Something was missing in how I read Jonah, and it dawned on me that there wasn’t the familiar presence of Christ I had grown up with in hearing the Gospels. I flipped the pages forward to Luke, and sure enough, in reading Luke’s account of the Sermon on the Mount, the feeling of warmth rushed back to me, of personal connection, of opening my heart, and for the first time in my life, I understood an extent of what it meant to be a child of God. From this I returned to Church, still admittedly feeling broken but grounded in faith. My love of liturgy likewise rushed back and I started serving again – by this point I had moved to Falmouth to do my undergrad and I was able to find a lovely Anglo Catholic church. Not even Covid got in the way of refinding my faith.

But soon enough again, a tragedy once more happened in January 2021, another one of my friends had decided to take his own life. My reaction to this wasn’t as extreme as it previously was, but I was still very much shaken to the core that it somehow managed to happen again. I was still able to keep myself anchored in Christ, but the question of why me seemed selfishly very prevalent.

And once more, early last year, tragedy stuck my family, my 17-year-old cousin out in the States overdosed and lost his life due to the carless actions of his father.

Everyone will experience death in one way or another, it is not anything unique to have gone through this in a short amount of time. We only need to look at the worrying state of warfare on the rise in the world to understand that. But the pain and lose regardless are unique in how you experience them. To me, it has meant years of grieve, a loss of faith, then a rediscovering of Christ, and yet in that there has still been more lose. I would be lying if I said that these three deaths still don’t heavily affect me. But it is something that I have been slowly working on.

So where does this leave my faith? Well another look back into my childhood may hold the key. Back in the church I grew up at there was a 6ft tall crucifix above the east facing altar, it wasn’t quite life sized but it definitely looked the part in Christ’s face of sorrow and the number of wounds dripping blood across his coloured ceramic body. It always fascinated me and I think looking back it had a profound influence on me. During the services as I grew up I always looked towards it, and Christ’s face turned to the side meant I was always under its gaze.

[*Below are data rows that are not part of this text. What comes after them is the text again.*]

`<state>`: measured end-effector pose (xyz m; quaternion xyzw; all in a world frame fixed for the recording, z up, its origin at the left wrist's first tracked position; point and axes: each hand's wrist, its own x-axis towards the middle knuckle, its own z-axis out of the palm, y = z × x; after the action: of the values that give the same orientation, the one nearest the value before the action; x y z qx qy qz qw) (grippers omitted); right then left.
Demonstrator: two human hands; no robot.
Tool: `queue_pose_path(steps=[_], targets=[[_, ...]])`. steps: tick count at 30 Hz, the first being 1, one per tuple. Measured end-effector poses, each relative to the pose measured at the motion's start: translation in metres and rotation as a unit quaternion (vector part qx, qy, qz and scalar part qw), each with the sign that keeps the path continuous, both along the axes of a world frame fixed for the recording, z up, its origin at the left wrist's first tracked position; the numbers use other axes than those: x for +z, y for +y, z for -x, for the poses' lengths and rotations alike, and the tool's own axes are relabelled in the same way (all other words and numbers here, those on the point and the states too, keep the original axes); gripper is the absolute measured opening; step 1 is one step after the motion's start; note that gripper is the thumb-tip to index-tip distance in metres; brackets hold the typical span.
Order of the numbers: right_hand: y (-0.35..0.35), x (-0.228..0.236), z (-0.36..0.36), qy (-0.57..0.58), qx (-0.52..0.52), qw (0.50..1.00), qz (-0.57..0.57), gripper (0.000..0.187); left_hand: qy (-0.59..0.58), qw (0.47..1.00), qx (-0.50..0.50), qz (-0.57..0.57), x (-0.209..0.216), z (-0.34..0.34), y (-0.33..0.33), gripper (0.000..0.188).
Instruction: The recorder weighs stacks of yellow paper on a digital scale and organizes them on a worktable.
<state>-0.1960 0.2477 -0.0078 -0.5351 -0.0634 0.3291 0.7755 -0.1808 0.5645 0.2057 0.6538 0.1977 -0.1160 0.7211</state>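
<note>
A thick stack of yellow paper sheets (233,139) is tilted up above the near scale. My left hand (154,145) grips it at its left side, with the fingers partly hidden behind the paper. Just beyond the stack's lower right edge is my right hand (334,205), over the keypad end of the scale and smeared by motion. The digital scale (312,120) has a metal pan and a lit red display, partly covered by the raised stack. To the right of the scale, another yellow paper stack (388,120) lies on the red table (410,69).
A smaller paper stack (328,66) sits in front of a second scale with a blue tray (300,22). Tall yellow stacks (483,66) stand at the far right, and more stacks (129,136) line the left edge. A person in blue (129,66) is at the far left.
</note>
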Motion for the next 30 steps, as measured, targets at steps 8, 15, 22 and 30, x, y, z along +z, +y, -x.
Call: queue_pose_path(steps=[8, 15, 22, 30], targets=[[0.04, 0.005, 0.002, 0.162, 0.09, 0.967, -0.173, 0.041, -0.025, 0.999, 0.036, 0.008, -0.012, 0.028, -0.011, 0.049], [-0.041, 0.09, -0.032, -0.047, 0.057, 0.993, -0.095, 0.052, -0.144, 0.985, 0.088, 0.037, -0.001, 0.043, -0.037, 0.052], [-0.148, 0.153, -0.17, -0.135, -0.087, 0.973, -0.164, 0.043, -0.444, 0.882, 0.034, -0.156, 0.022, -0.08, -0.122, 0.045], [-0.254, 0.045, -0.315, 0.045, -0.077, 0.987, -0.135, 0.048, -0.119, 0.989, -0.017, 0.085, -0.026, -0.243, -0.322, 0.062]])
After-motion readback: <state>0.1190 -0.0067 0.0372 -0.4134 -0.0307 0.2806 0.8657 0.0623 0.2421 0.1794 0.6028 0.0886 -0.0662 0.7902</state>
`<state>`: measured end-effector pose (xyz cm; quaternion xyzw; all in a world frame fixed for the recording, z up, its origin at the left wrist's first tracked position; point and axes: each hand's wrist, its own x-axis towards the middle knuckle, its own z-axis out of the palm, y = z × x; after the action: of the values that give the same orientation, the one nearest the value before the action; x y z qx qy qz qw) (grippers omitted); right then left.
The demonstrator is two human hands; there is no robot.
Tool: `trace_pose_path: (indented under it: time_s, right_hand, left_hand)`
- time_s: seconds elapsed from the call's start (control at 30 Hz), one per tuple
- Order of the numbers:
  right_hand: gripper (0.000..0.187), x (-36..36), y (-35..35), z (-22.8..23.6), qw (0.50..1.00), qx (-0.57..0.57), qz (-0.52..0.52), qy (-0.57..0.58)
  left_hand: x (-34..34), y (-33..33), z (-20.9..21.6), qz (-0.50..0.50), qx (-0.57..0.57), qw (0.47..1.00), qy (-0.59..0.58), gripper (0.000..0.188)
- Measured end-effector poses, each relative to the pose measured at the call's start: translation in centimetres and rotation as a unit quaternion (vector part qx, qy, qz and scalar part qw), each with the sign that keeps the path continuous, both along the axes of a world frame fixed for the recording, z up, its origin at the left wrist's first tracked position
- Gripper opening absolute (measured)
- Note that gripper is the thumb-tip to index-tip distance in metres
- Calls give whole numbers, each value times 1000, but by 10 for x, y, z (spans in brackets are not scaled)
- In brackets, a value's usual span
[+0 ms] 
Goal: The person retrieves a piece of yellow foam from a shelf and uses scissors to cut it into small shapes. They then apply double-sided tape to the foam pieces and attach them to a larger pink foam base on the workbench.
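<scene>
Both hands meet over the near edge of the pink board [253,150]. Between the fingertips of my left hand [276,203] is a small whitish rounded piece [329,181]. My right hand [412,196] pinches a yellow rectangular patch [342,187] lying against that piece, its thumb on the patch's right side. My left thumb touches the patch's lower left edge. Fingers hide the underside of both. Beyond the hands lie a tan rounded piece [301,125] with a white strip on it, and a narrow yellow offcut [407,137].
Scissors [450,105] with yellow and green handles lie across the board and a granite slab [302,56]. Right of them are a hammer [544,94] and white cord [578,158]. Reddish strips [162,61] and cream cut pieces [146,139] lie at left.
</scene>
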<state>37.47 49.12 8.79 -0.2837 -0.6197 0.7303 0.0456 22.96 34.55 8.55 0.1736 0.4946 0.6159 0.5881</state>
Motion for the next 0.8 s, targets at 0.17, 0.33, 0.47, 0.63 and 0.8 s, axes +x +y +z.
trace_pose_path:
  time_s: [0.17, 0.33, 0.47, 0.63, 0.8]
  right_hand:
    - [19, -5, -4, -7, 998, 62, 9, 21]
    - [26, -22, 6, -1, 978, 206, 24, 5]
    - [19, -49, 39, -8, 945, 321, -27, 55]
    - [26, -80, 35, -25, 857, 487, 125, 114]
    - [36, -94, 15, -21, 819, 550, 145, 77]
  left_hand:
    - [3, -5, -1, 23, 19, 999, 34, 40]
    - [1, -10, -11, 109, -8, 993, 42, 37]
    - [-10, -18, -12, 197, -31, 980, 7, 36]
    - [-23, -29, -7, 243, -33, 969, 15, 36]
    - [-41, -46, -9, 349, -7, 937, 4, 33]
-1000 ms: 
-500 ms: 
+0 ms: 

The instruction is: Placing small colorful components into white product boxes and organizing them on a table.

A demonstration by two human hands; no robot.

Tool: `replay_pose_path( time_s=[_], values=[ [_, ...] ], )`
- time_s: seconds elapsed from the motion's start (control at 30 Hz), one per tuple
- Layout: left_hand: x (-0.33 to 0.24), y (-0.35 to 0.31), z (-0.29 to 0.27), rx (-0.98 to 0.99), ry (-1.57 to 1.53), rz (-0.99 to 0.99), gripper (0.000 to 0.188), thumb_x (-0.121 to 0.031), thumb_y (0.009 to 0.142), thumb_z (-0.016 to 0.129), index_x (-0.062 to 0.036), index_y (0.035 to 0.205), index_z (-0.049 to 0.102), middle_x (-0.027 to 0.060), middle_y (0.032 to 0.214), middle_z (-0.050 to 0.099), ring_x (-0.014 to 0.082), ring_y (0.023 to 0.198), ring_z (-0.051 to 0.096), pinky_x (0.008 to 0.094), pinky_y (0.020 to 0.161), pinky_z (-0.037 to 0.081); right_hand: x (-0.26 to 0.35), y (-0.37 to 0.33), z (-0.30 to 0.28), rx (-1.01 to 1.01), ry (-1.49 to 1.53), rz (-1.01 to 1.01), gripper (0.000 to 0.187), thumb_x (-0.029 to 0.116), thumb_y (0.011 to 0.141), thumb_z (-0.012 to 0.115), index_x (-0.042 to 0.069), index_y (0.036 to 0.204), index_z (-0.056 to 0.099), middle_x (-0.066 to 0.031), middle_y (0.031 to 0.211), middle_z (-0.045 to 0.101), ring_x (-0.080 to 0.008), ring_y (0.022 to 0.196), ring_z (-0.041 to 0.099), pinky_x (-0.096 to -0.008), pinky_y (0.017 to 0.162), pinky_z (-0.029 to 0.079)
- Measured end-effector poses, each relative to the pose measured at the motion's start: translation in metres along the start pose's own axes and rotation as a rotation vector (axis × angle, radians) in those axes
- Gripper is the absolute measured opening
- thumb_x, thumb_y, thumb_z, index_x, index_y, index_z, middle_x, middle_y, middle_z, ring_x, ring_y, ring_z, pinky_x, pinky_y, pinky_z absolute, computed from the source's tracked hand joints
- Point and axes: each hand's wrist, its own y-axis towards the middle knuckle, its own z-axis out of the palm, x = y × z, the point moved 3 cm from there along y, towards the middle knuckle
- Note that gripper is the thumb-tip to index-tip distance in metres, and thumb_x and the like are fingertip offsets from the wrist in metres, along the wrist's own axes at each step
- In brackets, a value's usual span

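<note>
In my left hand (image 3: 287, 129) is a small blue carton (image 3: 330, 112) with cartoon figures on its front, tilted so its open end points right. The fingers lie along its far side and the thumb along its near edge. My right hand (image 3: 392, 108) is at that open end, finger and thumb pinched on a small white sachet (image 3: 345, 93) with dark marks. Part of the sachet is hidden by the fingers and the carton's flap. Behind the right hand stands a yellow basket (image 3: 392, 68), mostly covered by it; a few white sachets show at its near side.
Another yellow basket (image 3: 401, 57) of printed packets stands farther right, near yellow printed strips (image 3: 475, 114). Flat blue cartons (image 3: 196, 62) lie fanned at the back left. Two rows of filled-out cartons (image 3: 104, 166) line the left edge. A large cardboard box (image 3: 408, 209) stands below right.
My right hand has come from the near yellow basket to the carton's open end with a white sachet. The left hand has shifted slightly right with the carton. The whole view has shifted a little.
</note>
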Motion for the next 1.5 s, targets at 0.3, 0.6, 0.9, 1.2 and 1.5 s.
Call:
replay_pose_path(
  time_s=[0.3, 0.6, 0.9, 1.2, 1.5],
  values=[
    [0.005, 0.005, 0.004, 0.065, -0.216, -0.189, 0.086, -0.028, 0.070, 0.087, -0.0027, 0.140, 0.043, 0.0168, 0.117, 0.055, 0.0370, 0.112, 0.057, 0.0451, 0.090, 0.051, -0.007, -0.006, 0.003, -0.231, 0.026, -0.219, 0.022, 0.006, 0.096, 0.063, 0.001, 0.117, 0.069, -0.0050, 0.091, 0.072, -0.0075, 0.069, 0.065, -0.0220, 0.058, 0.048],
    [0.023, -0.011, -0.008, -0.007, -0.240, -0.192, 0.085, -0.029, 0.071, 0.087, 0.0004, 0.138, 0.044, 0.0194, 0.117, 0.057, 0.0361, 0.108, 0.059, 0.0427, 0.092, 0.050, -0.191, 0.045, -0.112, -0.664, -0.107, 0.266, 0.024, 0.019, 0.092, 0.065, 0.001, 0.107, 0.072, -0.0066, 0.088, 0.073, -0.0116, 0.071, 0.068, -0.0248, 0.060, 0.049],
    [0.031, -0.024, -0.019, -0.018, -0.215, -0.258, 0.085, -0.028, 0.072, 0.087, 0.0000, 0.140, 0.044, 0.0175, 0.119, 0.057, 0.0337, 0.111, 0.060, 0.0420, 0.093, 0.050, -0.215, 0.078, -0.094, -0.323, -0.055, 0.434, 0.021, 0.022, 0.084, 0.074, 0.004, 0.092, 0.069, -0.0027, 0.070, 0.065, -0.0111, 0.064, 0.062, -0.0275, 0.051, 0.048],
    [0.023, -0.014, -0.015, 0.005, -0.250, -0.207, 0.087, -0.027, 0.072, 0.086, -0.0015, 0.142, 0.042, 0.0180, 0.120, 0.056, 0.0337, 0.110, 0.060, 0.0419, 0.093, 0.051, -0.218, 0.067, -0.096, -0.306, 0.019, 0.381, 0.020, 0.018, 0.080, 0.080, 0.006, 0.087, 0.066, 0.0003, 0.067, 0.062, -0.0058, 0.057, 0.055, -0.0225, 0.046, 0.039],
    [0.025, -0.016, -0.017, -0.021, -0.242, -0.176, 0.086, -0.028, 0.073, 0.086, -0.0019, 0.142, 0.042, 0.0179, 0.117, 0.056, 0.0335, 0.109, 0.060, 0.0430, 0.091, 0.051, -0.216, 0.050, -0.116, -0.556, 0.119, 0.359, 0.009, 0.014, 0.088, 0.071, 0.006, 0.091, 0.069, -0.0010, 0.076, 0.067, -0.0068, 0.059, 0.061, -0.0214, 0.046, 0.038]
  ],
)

The crucifix is not only a symbol of the death of our Saviour, but is also at the same time the faith of the Resurrection, the latter does not happen without the former. And growing up, serving as a child under the gaze of the symbol of death and hope, imparted on me the sense to always look towards Christ. The anchor that joins everything together for my faith, be it in times of sorrow, pain, death, great sadness or indeed great happiness, Christ is there, upon the cross in a moment in time where the world begins to changes forever.

It is no wonder that our siblings before us in the early church settled on the symbol of the cross to represent the faith. No doubt they saw more fully the ordinary cross for what is was, a horrific form of torture and execution, where not only Christ died but their friends and family, and themselves likewise ended up. But still through this, they clung to the hope that it represented, despite its death and agony.

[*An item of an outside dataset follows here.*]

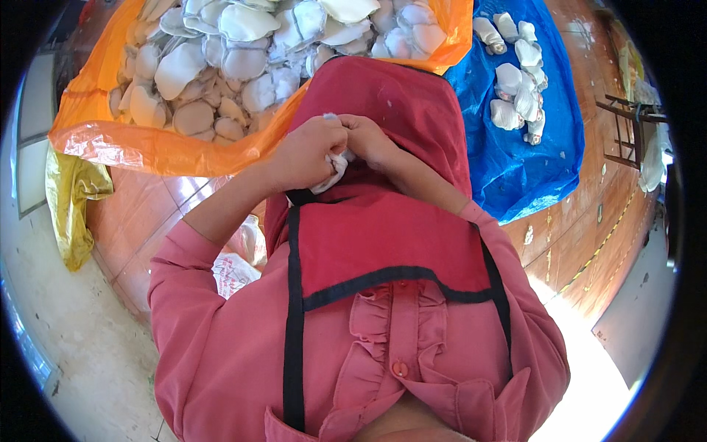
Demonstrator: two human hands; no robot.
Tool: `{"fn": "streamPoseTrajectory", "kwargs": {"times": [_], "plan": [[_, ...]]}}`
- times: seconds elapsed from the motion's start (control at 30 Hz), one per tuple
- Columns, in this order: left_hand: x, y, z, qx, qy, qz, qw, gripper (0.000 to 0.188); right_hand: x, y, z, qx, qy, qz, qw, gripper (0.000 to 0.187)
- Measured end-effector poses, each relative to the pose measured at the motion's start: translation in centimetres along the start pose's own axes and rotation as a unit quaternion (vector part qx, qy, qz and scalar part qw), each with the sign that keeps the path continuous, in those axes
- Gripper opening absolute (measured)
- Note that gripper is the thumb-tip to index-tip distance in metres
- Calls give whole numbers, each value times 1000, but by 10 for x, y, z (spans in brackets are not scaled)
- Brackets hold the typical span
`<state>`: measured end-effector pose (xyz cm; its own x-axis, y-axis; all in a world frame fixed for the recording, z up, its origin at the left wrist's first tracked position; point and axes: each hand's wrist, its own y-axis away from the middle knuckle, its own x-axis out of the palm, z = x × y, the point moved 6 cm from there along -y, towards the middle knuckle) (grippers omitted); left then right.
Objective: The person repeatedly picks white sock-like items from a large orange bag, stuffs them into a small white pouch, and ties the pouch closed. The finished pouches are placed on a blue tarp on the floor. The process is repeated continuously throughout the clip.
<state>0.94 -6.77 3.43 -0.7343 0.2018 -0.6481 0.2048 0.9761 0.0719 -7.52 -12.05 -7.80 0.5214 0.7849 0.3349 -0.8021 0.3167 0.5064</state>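
Observation:
Above my lap, my left hand (309, 151) is closed around a soft white fabric piece (337, 171), part of which hangs out below the fingers. My right hand (370, 141) meets it, its fingers pinched together against the left ones. A small pale tip of material shows above the touching fingers. Most of what lies between the hands is hidden by them. Both hands are over the red apron (387, 96) spread across my lap.
Ahead and left, an orange plastic sheet (96, 147) bears a heap of white rounded pads (247, 22). A blue plastic sheet (526, 173) at right holds several white bundles (526, 99). A yellow bag (66, 210) lies far left; a dark stool (633, 121) stands far right.

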Motion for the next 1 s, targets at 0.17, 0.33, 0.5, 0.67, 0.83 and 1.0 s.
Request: {"fn": "streamPoseTrajectory", "kwargs": {"times": [0.17, 0.33, 0.5, 0.67, 0.83, 1.0], "plan": [[-20, 0, 19, -71, 183, 46, 979, 31, -10, 4, 32, -192, 95, -66, 974, 27], [-31, 6, 44, -121, 643, 31, 756, 34, 0, 34, 86, -311, 70, 44, 947, 28], [-3, 10, 31, -96, 690, 30, 717, 38, 11, 49, 94, -352, 188, 48, 916, 23], [15, 22, 32, -149, 636, 28, 756, 31, 10, 57, 73, -283, 189, 6, 940, 19], [16, 21, 30, -182, 664, 35, 725, 33, 14, 50, 71, -247, 118, -34, 961, 15], [21, 24, 28, -201, 564, 40, 800, 58, 10, 38, 49, -206, 60, -52, 975, 18]]}}
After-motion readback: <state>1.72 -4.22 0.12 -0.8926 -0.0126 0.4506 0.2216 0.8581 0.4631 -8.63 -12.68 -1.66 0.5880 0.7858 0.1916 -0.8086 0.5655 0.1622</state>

And from this do I take comfort, because I do too, through the death, loss, pain I too have known in my differing contexts, the cross of Christ is where I will always look to too, and in this Lenten season, it seems quite apt that this should be the message of my faith that I have come to understand. We look towards Christ’s passion and death, but from this our hope and faith of the Resurrection flowers. My faith for me then is this moment, and it gives me comfort through all that I have gone through. The old hymn is true, Other refuge have I none; hangs my helpless soul on thee. Amen.